### BRIEF
Starting at the first line of the data and ending at the line with "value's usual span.", copy each line exactly. Include both of those lines, but no pictures.

GIVEN DATA below:

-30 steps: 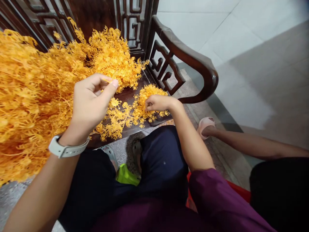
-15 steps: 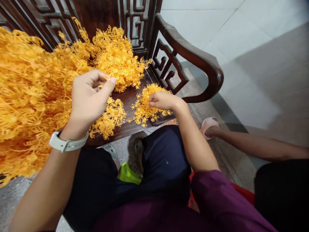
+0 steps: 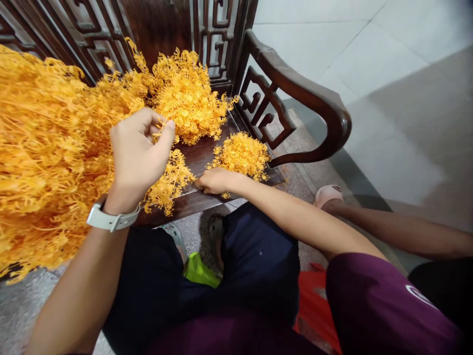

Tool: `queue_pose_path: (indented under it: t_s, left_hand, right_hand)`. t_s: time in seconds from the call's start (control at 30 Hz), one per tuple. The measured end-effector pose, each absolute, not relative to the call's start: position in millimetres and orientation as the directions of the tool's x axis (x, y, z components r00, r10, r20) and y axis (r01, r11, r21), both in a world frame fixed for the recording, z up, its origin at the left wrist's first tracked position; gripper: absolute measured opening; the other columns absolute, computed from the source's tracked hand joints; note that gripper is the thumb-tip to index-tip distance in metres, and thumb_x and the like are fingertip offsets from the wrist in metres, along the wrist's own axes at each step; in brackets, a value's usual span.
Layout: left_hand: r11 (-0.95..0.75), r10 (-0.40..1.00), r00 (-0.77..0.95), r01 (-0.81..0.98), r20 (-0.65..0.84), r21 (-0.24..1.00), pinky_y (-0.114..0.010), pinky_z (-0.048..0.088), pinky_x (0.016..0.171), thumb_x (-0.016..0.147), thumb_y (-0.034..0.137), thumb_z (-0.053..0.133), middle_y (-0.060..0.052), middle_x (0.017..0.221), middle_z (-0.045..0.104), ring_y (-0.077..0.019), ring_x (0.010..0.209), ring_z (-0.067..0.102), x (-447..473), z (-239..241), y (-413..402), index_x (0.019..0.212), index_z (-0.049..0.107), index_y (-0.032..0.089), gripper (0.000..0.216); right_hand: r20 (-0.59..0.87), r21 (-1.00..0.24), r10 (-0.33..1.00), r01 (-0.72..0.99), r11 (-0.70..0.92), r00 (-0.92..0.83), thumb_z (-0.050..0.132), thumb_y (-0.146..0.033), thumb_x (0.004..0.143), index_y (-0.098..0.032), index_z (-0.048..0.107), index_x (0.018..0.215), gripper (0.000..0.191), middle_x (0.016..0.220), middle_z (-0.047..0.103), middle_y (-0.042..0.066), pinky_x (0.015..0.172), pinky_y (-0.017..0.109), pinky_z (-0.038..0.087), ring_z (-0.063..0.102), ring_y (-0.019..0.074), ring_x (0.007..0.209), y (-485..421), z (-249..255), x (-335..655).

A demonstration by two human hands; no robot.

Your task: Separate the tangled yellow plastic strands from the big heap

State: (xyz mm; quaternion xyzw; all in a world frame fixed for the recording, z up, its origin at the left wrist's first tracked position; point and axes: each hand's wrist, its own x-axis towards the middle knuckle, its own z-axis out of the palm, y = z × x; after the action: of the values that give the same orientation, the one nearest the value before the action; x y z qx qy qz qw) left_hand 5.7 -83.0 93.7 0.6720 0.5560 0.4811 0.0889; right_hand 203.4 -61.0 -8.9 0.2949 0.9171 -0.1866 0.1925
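Observation:
My left hand point(image 3: 138, 153), with a pale watch point(image 3: 109, 219) on its wrist, is shut on a thin orange plastic sprig point(image 3: 159, 129). It hangs above a large mass of orange sprigs point(image 3: 48, 148) that fills the left of the view. A rounded heap of the same sprigs point(image 3: 188, 101) lies just beyond it. My right hand point(image 3: 218, 181) rests with its fingers together on the dark wooden seat point(image 3: 199, 162), near its front edge. A small orange pile point(image 3: 240, 155) lies just beyond that hand, and a loose sprig cluster point(image 3: 170, 180) lies between my hands.
The seat belongs to a dark wooden bench with a lattice back point(image 3: 218, 39) and a curved armrest point(image 3: 318, 93). A nearby person's arm point(image 3: 402, 231) and pink-slippered foot point(image 3: 327, 197) are at the right. A red bag point(image 3: 314, 305) lies on the grey floor point(image 3: 22, 305).
My right hand has moved off the small pile, down and left to the seat's front edge, and that arm has stretched out. The small pile now shows whole. My left hand stays pinching.

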Motion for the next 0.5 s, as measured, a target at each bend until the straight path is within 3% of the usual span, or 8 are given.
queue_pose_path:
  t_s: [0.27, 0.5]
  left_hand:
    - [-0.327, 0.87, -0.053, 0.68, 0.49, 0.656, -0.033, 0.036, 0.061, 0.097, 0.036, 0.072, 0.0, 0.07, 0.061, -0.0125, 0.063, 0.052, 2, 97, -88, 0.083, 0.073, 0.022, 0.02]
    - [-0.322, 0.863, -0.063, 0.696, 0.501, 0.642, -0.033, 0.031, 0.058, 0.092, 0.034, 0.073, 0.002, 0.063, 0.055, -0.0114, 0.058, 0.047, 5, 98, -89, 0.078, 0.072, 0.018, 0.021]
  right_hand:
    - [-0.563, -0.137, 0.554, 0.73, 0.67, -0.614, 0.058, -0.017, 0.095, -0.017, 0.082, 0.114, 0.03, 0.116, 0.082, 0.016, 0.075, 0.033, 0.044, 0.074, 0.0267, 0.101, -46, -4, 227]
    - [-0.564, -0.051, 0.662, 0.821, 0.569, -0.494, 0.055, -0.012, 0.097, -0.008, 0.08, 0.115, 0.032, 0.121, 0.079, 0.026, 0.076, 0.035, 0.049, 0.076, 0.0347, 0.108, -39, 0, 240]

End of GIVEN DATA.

### EXERCISE SOLUTION
-30 steps: 
-15 steps: 
+0 steps: 

Tool: `queue_pose_path: (indented under it: t_s, left_hand, right_hand)`. t_s: time in seconds from the call's start (control at 30 Hz), one per tuple. The measured end-effector pose, each absolute, not relative to the call's start: position in millimetres and orientation as the directions of the tool's x axis (x, y, z components r00, r10, r20) and y axis (r01, r11, r21), both in a world frame fixed for the recording, z up, its origin at the left wrist's first tracked position; gripper: absolute measured opening; the other columns absolute, computed from the source's tracked hand joints; note that gripper is the thumb-tip to index-tip distance in metres, and thumb_x and the like are fingertip offsets from the wrist in metres, along the wrist's own axes at each step; in brackets, a value's usual span.

There is nothing more to add to the answer.